START Given information
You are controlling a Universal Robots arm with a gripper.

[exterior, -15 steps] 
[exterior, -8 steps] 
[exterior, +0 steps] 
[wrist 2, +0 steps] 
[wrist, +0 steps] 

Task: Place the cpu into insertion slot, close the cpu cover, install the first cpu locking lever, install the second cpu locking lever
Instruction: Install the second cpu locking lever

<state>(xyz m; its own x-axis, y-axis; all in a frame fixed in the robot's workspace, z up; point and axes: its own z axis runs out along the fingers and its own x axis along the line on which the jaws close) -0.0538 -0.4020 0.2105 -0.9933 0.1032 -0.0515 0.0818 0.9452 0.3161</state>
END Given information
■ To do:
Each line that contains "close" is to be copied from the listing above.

■ Response box:
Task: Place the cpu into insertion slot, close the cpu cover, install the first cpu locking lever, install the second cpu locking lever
<state>(xyz m; its own x-axis, y-axis; all in a frame fixed in the robot's workspace, z up; point and axes: its own z axis runs out along the fingers and its own x axis along the line on which the jaws close) -0.0538 -0.4020 0.2105 -0.9933 0.1032 -0.0515 0.0818 0.9452 0.3161</state>

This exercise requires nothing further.